I've been peripherally involved in our institutions HPC cluster recently. One of the persistent issues we've faced is resource allocation on the cluster, in two ways: constraining jobs to only the resources allocated for them, and in being able to migrate jobs between nodes for optimal node usage and overall cluster throughput.
For example, when scheduling a HPC job, the job requester is asked to give a estimate of what resources they think they'll consume. Let's say that job A is scheduled with a request for 8 cpu's and 64 gb of ram. The job scheduling software then has to find a spot on the cluster where it can reserve that capacity for job A. Job A is started, but so far, it's only used 2 cpu's and 8 gb.
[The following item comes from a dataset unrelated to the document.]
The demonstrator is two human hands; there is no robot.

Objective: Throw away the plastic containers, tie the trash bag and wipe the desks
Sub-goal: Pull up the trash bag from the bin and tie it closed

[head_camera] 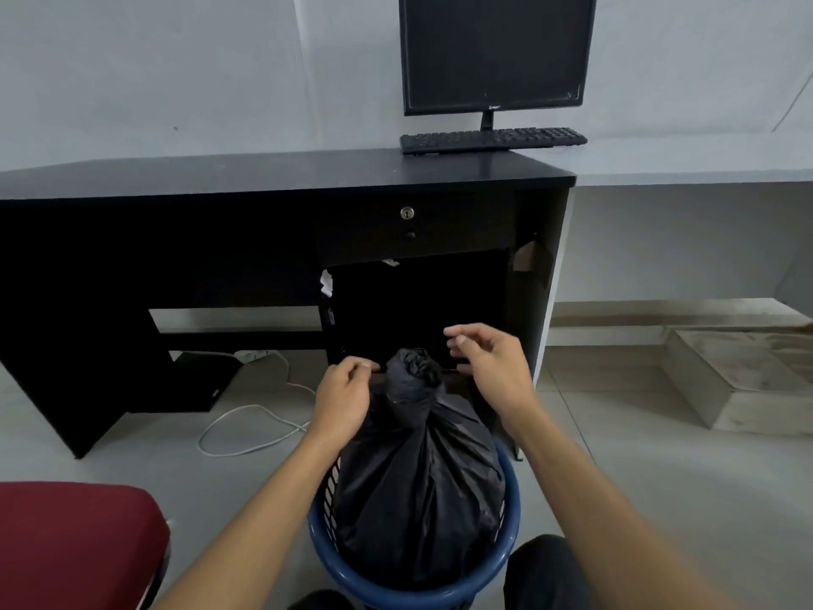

The scheduling software knows this, and it'd be nice if it could start another job, say job B, in that reserved but currently underutilized resource slot. However, the scheduler can't be sure that job A won't kick up and use the full, allocated resource at some time in the future, and if it tries to slip in another small job in that underutilized spot, then it risks starving both job A and job B.
If, however, the scheduler could migrate job B to another spot, or even checkpoint job B to disk if there's not another spot available and restart it later, then it could start job B and know it could still run job A to completion even if job A suddenly starts using it's full resource allocation.
Also a problem is the case of a job trying to use more than it's requested resource allocation. Lets say that job A requested 2 cpus and 8 gb. Then it suddenly starts to consume 12 cpus and 64 gb. The scheduler is aware of this and can go in and kill the job, but this is a reactive process and in the meanwhile, job A may be starving other jobs sharing the same node on the assumption that job A would only use the resources it originally requested. There are certain hard constraints that can be applied (ulimits, for instance), but they only work for certain types of resources (e.g. memory) but not others (e.g. cpu).
Being able to place hard limits around a job would have several advantages: it could be prevented from interfering with other jobs; approaching a hard limit could be used as a signal to the scheduler to migrate one ore more jobs to better balance resource consumption, or to freeze one or more jobs; also approaching a hard limit could be used as a signal to allocate more resources to a job.
Basically, hard resource limits for all job resources, plus the ability to migrate jobs around and/or freeze/restore them, makes a HPC cluster scheduler look a lot more like a single machine NUMA scheduler, with all the advantages thereof.
I've been thinking a bit about this. On linux a couple of ideas which might be useful are:
a) Use containers to constrain jobs, and use process checkpoint / restart to migrate them between cluster nodes.
- Problem: both container and the process checkpoint / restart technologies are still pretty immature, and still require out of tree kernel patches.
b) Use virtualization, and run jobs in virtual containers:
- Virtualization is very mature and well tested. Cloning virtual machines can be very fast indeed. Migrating running virtual machines around a virtualization cluster is mature and well supported. Even checkpointing / restarting machines is well supported.
- Resource constraints are a natural fit: limiting a virtual machine's resources is very mature and baked into the virtualization model. There's also some pretty good tools to be able to dynamically add memory and/or vCpus to a virtual guest if that facility is desired. So being able to either constrain or dynamically grow per job (per VM) resources is well supported.
- Question: exactly how much of a full virtual machine would be needed? Or put another way, how minimal of an environment and/or kernel would be needed. Could we run with a really minimal user environment, maybe consisting of just a few libraries, a minimal filesystem and no other processes than that required for the job itself? It'd be instructive here to look at some different chroot sandboxing solutions. Also, how minimal of a kernel could be used? Assume a fully paravirtualized guest I/O here.
- Question: how much performance impact would there be? There's a lot of recent performance improvements in KVM's networking and I/O infrastructure, e.g. the virtio and device passthrough stuff. Put another way, what percentage performance hit would be tolerable in exchange for the potential extra job managability.
- Question: with this resource allocation and migration abilities, scheduling jobs on a cluster starts to sound more and more like NUMA scheduling. Could cluster job scheduler start using more NUMA derived code? What about stuff like MPI jobs, where multiple dozens or hundreds of sub-processes are scheduled to run in parallel all as part of the same job?
Designs for testing:
- Ceph is getting to be a quite interesting distributed HPC filesystem, and even has an explicit facility designed to run KVM machines on top of it
- Use Opengrid or the like for scheduling
-- Pat